» **Data to use**
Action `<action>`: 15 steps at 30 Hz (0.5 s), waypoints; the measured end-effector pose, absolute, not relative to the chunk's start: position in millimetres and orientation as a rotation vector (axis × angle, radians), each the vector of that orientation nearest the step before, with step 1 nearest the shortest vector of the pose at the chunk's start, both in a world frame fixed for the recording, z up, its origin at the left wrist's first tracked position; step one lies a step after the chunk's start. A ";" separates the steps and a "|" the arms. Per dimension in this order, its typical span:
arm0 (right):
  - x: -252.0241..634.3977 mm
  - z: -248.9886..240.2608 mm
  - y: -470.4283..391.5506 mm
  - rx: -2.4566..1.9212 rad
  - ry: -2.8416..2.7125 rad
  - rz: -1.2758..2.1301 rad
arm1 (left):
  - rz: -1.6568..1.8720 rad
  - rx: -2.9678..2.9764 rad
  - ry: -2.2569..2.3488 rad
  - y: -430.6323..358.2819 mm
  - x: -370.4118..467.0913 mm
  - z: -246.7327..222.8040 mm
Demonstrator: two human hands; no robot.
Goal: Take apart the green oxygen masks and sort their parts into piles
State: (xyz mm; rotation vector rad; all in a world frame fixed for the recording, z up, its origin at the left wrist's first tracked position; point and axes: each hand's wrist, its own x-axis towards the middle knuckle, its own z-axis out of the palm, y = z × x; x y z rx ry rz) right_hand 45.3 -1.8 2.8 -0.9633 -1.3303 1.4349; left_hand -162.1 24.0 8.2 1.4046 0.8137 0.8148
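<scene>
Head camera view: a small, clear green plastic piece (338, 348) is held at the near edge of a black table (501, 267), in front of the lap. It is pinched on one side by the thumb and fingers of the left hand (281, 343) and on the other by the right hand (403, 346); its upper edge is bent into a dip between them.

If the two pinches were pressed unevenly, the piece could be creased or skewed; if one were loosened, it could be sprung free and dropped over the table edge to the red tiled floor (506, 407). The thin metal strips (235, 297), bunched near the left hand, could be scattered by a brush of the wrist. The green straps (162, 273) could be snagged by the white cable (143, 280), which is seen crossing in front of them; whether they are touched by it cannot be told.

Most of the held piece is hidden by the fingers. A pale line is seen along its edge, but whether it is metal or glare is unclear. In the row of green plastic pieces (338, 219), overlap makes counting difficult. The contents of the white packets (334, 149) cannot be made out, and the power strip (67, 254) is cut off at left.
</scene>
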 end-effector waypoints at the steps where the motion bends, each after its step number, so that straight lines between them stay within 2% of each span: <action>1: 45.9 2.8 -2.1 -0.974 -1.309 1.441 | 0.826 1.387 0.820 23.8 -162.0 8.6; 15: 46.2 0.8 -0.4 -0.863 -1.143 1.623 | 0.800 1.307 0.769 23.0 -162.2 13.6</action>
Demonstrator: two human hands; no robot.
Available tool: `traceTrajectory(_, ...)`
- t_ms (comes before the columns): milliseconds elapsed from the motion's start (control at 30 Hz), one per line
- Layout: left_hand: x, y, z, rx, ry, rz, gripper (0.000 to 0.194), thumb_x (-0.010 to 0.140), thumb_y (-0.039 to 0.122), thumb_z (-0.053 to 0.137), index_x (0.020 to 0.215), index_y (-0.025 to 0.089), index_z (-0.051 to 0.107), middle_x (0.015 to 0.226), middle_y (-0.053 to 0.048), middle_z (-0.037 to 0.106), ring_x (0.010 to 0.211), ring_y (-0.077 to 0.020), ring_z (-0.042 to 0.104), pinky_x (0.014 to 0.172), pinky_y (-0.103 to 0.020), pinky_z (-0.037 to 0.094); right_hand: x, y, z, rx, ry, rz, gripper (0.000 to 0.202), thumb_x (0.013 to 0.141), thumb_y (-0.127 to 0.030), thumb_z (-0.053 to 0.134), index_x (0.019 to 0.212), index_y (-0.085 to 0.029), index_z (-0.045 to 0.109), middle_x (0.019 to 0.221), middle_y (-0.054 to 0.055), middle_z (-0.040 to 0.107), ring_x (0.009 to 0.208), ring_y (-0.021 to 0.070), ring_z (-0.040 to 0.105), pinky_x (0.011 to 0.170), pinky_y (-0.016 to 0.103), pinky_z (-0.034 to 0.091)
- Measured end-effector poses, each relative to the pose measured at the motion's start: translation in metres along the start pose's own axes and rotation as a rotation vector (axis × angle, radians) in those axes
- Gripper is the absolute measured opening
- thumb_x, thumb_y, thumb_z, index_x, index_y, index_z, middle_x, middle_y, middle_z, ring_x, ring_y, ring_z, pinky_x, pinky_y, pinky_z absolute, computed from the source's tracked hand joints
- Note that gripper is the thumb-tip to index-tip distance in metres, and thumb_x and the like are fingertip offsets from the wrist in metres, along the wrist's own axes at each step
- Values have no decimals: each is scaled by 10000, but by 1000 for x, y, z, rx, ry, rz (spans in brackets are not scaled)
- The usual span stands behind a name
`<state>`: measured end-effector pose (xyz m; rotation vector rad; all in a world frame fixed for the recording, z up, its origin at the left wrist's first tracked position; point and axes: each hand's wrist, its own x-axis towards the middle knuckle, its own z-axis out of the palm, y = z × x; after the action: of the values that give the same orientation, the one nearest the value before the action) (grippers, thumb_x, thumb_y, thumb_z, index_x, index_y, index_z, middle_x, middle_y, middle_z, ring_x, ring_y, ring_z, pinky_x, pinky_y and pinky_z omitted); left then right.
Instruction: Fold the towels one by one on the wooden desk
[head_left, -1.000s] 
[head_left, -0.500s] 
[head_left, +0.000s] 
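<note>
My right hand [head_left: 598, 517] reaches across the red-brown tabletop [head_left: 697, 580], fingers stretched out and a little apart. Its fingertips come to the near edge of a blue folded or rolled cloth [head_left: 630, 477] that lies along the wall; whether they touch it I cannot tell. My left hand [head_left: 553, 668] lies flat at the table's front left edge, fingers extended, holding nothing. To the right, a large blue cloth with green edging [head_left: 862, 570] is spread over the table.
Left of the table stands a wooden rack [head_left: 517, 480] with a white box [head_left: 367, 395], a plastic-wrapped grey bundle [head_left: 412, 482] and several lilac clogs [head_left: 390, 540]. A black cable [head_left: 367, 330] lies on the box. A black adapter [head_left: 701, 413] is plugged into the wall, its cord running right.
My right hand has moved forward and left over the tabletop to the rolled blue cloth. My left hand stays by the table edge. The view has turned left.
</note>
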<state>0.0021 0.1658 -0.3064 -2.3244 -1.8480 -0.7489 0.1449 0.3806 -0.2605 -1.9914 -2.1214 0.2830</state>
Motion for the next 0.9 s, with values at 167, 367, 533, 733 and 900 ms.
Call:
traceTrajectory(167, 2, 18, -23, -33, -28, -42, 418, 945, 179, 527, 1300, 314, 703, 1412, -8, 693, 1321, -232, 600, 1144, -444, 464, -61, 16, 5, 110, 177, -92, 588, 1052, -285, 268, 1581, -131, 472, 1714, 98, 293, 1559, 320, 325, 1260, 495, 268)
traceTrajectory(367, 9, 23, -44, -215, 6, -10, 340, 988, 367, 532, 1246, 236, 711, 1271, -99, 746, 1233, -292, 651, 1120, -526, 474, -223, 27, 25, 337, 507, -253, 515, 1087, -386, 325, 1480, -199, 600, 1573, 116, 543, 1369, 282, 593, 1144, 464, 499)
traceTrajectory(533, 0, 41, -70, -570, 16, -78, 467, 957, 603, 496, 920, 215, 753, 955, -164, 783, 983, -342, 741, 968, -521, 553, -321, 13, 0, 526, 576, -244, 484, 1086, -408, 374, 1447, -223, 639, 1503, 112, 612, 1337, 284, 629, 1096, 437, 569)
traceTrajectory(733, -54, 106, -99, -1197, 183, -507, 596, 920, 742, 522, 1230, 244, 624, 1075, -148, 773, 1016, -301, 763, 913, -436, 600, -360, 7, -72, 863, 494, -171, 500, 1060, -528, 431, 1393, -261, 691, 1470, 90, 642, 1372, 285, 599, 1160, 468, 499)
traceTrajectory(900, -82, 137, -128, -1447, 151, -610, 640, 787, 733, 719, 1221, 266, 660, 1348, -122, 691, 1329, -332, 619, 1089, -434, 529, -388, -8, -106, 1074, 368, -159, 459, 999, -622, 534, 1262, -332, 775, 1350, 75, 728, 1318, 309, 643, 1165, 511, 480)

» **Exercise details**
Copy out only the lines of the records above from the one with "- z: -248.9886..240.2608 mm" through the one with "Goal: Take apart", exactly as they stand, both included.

» **Task solution**
  - z: -248.9886..240.2608 mm
  - y: -470.4283..391.5506 mm
  - rx: -2.4566..1.9212 rad
  - ry: -2.8416..2.7125 rad
  - rz: -1.2758..2.1301 rad
arm1 (left):
  - rz: -1.6568..1.8720 rad
  - rx: -2.9678..2.9764 rad
  - ry: -2.2569..2.3488 rad
  - y: -430.6323..358.2819 mm
  - x: -370.4118..467.0913 mm
  - z: -246.7327..222.8040 mm
Demonstrator: two human hands; no robot.
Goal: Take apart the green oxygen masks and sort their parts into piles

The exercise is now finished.